## What to produce
In the records below, pick out all lines containing the word "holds".

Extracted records
==================================================

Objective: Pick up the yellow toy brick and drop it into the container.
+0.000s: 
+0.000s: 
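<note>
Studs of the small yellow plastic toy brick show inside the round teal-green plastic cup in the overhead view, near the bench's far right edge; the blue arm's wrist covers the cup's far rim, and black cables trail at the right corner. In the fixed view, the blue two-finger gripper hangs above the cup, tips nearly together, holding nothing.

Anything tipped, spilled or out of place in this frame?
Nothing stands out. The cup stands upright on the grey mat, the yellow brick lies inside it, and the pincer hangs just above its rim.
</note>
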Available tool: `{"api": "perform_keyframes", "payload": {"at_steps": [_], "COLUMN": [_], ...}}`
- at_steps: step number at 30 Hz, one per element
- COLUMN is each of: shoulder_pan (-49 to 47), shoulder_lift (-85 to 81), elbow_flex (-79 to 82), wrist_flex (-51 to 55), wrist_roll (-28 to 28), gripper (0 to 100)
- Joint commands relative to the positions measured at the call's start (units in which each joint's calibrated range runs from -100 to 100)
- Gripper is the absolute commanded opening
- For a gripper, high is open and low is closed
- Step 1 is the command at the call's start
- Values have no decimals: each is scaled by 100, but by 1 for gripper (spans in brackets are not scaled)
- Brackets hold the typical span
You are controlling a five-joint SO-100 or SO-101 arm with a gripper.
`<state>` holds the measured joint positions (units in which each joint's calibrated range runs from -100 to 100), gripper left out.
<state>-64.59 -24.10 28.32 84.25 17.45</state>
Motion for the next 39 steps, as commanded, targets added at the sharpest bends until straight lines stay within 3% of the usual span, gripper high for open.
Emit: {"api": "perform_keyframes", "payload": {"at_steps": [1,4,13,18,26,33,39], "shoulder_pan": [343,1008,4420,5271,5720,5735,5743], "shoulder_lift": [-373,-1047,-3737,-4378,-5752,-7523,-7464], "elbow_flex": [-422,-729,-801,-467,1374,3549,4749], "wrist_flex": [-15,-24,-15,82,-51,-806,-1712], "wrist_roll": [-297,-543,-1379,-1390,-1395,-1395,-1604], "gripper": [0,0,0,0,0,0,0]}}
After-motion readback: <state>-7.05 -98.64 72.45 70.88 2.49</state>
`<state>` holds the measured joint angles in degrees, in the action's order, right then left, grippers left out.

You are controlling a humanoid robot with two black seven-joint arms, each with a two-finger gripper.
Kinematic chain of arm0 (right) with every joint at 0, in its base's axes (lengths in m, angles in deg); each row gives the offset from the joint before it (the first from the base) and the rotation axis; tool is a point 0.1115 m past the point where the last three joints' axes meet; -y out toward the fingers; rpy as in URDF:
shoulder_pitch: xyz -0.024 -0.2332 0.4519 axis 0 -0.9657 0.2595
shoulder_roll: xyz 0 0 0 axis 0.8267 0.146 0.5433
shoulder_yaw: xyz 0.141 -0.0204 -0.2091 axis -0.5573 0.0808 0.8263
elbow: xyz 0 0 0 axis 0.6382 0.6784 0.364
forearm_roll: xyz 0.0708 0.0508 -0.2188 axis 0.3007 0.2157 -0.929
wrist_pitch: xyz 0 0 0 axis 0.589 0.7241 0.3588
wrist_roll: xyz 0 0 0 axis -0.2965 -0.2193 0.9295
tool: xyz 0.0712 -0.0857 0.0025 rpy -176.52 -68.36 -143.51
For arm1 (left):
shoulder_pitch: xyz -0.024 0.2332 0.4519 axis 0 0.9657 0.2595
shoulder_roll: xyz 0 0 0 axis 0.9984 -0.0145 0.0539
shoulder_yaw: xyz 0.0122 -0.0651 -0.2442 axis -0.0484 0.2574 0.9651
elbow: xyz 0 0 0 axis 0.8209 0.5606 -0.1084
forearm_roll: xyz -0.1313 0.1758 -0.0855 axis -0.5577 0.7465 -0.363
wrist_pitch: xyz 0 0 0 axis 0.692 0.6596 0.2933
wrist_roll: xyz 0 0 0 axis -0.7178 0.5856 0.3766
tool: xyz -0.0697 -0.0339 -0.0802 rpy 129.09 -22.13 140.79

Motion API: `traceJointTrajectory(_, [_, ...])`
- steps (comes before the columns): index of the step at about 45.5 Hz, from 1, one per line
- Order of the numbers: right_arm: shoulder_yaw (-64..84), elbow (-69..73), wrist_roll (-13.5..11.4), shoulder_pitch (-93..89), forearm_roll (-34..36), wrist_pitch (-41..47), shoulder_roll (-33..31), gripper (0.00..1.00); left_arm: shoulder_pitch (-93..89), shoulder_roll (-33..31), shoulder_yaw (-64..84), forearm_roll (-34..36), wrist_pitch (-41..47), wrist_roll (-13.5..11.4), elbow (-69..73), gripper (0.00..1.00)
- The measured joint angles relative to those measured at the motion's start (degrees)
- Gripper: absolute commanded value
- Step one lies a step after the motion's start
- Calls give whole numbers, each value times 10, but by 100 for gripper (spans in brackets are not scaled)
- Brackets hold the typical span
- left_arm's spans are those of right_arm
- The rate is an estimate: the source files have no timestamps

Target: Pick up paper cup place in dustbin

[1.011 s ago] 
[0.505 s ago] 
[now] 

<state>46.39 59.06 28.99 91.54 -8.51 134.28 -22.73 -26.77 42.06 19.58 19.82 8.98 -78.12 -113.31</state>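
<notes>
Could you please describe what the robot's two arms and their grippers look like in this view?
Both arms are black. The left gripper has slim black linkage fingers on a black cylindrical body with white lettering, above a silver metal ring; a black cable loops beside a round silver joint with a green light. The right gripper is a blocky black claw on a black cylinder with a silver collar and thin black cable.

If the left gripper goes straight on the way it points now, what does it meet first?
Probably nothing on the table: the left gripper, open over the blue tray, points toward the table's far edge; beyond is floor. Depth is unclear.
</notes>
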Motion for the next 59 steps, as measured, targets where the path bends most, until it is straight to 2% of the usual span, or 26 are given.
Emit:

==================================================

## Answer section
`<state>` holds the measured joint positions (units in which each joint's calibrated range runs from -100 to 100), gripper left out.
`<state>` holds the measured joint angles in degrees, in the action's order, right then left, grippers left out.

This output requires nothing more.